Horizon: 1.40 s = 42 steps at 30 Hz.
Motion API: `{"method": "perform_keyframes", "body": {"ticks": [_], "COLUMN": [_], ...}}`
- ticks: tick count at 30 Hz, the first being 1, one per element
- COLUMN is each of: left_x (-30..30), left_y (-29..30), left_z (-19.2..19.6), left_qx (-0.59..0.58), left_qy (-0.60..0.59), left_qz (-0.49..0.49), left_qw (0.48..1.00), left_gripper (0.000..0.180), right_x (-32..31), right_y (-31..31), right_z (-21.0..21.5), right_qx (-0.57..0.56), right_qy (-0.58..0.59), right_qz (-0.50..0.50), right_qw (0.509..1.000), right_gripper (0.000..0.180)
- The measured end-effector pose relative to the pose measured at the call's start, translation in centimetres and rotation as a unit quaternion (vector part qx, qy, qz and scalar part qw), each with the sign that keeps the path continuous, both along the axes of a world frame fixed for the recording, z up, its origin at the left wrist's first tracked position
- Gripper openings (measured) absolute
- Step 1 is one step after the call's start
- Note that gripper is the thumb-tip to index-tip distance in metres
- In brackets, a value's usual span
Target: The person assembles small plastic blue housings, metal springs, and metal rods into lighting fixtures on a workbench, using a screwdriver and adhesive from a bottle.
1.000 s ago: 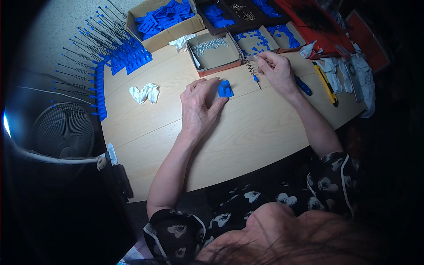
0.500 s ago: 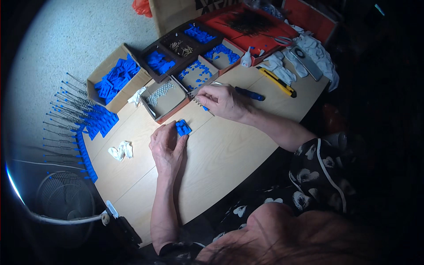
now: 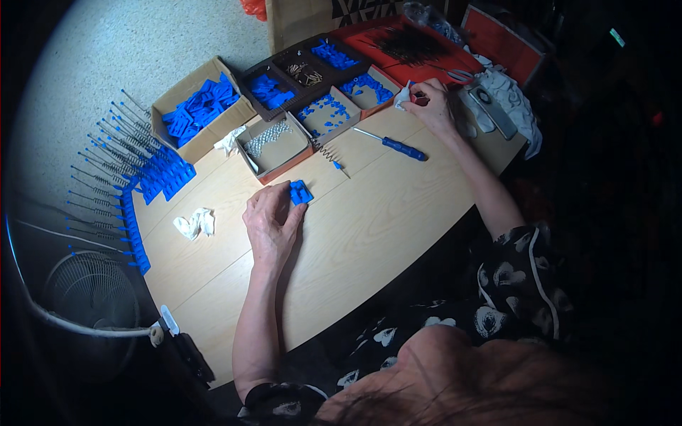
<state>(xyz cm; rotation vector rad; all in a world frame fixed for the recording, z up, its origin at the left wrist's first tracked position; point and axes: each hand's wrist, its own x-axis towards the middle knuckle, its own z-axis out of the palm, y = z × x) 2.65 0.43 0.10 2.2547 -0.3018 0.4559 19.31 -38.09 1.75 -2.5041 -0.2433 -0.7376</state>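
The left hand (image 3: 268,226) lies flat on the wooden table (image 3: 369,234), fingers loosely spread, its fingertips resting on a small blue plastic block (image 3: 300,192) and pinning it down rather than gripping it. The right hand (image 3: 431,101) is stretched well away toward one o'clock, fingers curled together at the edge of the far trays, beside a bit of white cloth (image 3: 402,98); whether it has pinched anything yet I cannot tell. Half a second ago that right hand sat just beside the block, near the blue-handled screwdriver (image 3: 395,145); now it has gone off to the trays and the screwdriver lies alone on the table, which suggests a new piece is being fetched while the left hand keeps the block in place. The block lies near the middle of the table, at five o'clock from the small box of metal springs (image 3: 273,145); it is bright blue, flat and roughly rectangular, with ridges on top that are too small to read. A coiled spring on a thin rod (image 3: 328,153) lies at one o'clock from the block, near but apart. At ten o'clock a cardboard box of blue parts (image 3: 201,108) stands open, and a row of finished blue pieces with wire rods (image 3: 128,192) lines the table's left edge.
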Motion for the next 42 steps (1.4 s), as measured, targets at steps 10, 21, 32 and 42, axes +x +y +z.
{"method": "perform_keyframes", "body": {"ticks": [10,21,32,42], "left_x": [-0.2,0.1,-0.4,-0.4], "left_y": [0.5,0.9,0.8,0.7], "left_z": [-1.1,-0.9,-0.7,-0.5], "left_qx": [-0.008,-0.002,-0.004,-0.010], "left_qy": [0.000,-0.016,-0.004,0.025], "left_qz": [0.006,0.006,0.024,0.034], "left_qw": [1.000,1.000,1.000,0.999], "left_gripper": [0.044,0.042,0.049,0.055], "right_x": [-0.6,-5.5,-5.0,-6.6], "right_y": [2.1,12.3,15.6,16.2], "right_z": [-0.3,6.4,1.5,2.2], "right_qx": [-0.076,0.394,0.547,0.383], "right_qy": [-0.021,0.199,0.372,0.369], "right_qz": [-0.070,0.397,0.394,0.314], "right_qw": [0.994,0.804,0.639,0.786], "right_gripper": [0.035,0.037,0.026,0.031]}}
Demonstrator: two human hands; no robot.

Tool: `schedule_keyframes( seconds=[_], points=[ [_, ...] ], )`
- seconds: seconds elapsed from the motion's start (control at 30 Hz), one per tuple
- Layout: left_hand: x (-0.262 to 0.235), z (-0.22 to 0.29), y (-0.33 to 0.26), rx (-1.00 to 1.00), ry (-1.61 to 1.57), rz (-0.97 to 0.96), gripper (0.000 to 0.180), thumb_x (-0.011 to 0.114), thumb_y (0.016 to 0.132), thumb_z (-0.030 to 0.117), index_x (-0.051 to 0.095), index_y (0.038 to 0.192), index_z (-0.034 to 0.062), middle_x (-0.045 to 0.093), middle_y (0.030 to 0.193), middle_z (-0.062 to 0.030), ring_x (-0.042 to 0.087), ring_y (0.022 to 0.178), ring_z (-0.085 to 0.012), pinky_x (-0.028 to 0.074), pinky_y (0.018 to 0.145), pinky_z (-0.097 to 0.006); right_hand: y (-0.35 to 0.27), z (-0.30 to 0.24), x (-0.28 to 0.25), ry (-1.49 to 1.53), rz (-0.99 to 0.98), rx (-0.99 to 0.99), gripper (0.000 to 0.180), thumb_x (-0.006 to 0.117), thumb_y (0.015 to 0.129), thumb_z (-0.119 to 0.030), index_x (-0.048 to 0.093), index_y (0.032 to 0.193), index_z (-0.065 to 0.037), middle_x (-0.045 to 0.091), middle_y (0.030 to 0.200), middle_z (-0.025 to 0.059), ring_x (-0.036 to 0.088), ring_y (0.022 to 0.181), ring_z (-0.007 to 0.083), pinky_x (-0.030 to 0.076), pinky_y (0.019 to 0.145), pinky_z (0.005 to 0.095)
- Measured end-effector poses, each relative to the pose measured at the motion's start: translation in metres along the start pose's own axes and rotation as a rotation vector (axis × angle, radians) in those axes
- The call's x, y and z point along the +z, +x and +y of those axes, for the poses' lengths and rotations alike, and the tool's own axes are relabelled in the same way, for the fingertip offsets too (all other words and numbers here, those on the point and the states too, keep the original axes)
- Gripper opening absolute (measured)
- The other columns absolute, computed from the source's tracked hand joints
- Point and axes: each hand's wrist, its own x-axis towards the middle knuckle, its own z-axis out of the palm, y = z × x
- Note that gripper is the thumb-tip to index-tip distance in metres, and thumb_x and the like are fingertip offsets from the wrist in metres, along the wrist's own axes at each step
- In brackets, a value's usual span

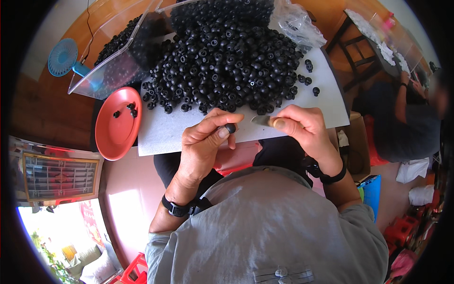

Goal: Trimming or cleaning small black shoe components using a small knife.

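Between the thumb and fingers of my left hand (pixel 204 139) is a small round black part (pixel 230 128). My right hand (pixel 305 130) is closed around a short knife (pixel 261 120), its blade pointing left toward the black part, with a gap between them. Both hands are over the near edge of a white sheet (pixel 161 131) on the table. Just beyond them rises a large heap of similar black parts (pixel 222 66), some showing round openings.
At left, an orange-red plate (pixel 109 135) holds a few black parts. Behind it stand a clear plastic bin (pixel 101 75) with more parts and a small blue fan (pixel 63 57). A clear bag (pixel 302 23) lies at the back right. Another person (pixel 402 118) sits at far right.
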Motion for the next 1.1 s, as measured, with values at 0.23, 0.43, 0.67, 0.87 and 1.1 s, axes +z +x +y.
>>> schedule_keyframes(
  seconds=[0.23, 0.43, 0.67, 0.87, 1.1],
  points=[
    [-0.03, 0.038, -0.008, 0.31, 0.351, 0.271, 0.034, 0.054, 0.084, -0.012, 0.071, 0.112, -0.0061, 0.065, 0.108, -0.0105, 0.061, 0.087, -0.0153, 0.05, 0.07, -0.026, -0.005, 0.003, -0.003, 0.19, 0.104, 0.14, 0.022, 0.07, 0.097, -0.018, 0.07, 0.088, 0.002, 0.057, 0.066, -0.0005, 0.048, 0.061, 0.0055, 0.037, 0.055, 0.0226],
    [-0.119, 0.067, -0.022, 0.38, 1.033, 0.652, 0.025, 0.063, 0.088, -0.004, 0.073, 0.11, 0.0008, 0.068, 0.106, -0.0059, 0.06, 0.096, -0.0149, 0.05, 0.082, -0.029, -0.006, 0.006, -0.004, 0.256, 0.129, 0.108, 0.025, 0.07, 0.097, -0.021, 0.07, 0.088, 0.002, 0.058, 0.067, -0.0005, 0.048, 0.062, 0.0057, 0.038, 0.055, 0.0231],
    [-0.055, 0.053, 0.004, 0.578, 1.588, 0.342, 0.027, 0.078, 0.077, 0.001, 0.073, 0.102, 0.0091, 0.061, 0.101, -0.0092, 0.053, 0.101, -0.0312, 0.047, 0.087, -0.044, -0.008, 0.006, -0.006, 0.211, 0.095, 0.104, 0.026, 0.07, 0.097, -0.021, 0.069, 0.088, 0.003, 0.059, 0.068, 0.0004, 0.048, 0.063, 0.006, 0.039, 0.056, 0.0232],
    [-0.021, 0.032, 0.032, 0.602, 1.628, 0.203, 0.026, 0.077, 0.074, 0.0, 0.07, 0.099, 0.0034, 0.06, 0.095, -0.011, 0.055, 0.093, -0.0319, 0.047, 0.079, -0.043, -0.009, 0.007, -0.003, 0.201, 0.115, 0.068, 0.024, 0.071, 0.097, -0.019, 0.069, 0.089, 0.003, 0.062, 0.07, 0.0021, 0.051, 0.064, 0.0068, 0.041, 0.057, 0.0238],
    [-0.023, 0.025, 0.039, 0.63, 1.569, 0.194, 0.022, 0.074, 0.074, -0.002, 0.066, 0.094, 0.0027, 0.059, 0.09, -0.0093, 0.055, 0.087, -0.0311, 0.048, 0.072, -0.041, -0.012, 0.006, -0.005, 0.183, 0.103, 0.033, 0.023, 0.071, 0.097, -0.018, 0.07, 0.092, 0.005, 0.072, 0.08, 0.0077, 0.063, 0.072, 0.0091, 0.05, 0.065, 0.0241]
  ],
)
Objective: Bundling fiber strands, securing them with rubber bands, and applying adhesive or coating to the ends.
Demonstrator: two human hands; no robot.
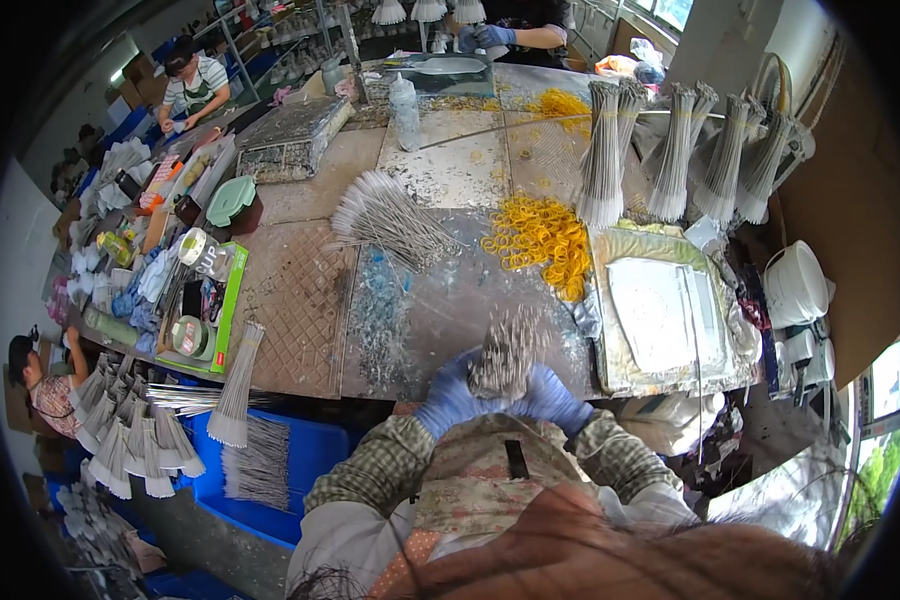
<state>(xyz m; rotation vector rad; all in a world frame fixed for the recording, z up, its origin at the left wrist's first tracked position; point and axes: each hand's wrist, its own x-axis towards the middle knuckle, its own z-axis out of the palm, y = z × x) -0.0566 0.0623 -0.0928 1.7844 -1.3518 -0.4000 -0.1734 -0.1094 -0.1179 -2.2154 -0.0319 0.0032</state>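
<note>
My left hand and my right hand, both in blue gloves, are closed around a bundle of thin grey rods from opposite sides. The bundle stands on end at the table's near edge, its rod tips facing up. Farther off, a loose heap of thin white-and-grey rods lies fanned out on the table. To its right is a pile of yellow rubber bands. Several tied bundles of similar rods stand upright at the far right.
A cloth-covered pad with a white sheet lies right of my hands. At the left are a green box of jars, a leaning rod bundle and a blue bin. A clear bottle stands farther back. Other people work beyond the table.
</note>
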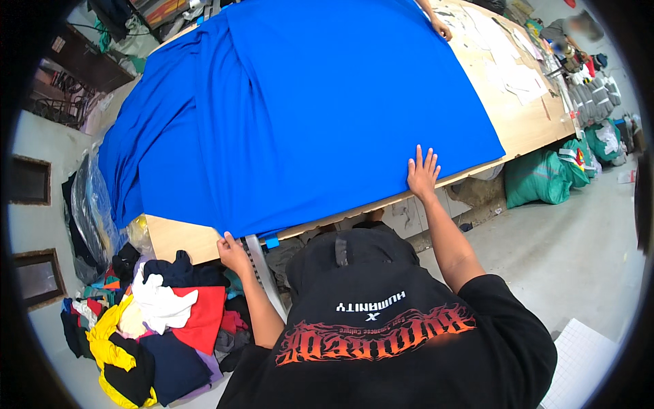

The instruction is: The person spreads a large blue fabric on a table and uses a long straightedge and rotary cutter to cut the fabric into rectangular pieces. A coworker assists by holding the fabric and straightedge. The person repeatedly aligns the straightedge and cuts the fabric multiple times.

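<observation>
A large sheet of bright blue fabric (354, 109) is spread over the wooden table (538, 126). On the right it lies smooth; toward the left it gathers in long folds. My left hand (233, 249) pinches the fabric's near edge at the table's front. Farther right, my right hand (424, 174) lies flat on the cloth near the front edge, fingers spread. Across the table, another person's hand (441, 28) rests at the fabric's far right edge.
A heap of mixed clothes (170, 320) lies on the floor at the lower left. White paper pieces (507, 58) lie on the table's far right. Green sacks (538, 178) stand beyond its right end. A metal rail (262, 266) juts out beside my left forearm.
</observation>
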Tool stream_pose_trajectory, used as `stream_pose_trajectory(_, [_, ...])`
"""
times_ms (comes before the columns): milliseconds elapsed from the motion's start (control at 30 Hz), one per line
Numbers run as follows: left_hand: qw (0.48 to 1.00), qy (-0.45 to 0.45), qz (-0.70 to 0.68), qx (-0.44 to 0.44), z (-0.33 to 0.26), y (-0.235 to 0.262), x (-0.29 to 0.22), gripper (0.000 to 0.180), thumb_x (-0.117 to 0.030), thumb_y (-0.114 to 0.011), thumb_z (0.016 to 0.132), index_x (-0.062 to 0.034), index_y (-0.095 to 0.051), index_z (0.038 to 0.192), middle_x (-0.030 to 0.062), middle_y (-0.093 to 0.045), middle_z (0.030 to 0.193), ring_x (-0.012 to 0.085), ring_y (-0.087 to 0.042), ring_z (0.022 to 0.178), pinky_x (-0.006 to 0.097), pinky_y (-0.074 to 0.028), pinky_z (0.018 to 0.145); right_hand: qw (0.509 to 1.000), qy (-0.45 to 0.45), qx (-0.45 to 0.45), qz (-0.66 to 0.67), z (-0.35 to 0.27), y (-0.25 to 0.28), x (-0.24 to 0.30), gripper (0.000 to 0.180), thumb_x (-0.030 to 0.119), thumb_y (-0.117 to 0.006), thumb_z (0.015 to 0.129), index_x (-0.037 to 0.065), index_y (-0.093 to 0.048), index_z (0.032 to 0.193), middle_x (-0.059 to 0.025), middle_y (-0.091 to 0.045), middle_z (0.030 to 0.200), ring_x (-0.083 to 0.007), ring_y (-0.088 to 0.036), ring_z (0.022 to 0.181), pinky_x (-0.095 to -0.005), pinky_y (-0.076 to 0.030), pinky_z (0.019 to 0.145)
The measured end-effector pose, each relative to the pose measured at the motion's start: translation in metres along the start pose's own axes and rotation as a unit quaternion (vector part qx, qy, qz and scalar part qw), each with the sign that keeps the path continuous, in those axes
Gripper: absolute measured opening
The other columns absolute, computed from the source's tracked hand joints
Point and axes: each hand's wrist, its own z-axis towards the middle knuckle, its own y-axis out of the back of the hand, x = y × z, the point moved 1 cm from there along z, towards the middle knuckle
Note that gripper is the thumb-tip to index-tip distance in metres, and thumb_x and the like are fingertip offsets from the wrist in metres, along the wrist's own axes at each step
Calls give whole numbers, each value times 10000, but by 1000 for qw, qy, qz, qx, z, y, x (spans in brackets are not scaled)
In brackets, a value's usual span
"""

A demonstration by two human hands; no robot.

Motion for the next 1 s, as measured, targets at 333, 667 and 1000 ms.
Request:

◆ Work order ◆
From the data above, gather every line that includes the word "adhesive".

◆ Task result ◆
Target: The person assembles small plastic blue housings, metal springs, and metal rods into lighting fixtures on a workbench, using a screwdriver and adhesive from a bottle.
Objective: Bundling fiber strands, securing them with rubber bands, and applying adhesive or coating to the ends.

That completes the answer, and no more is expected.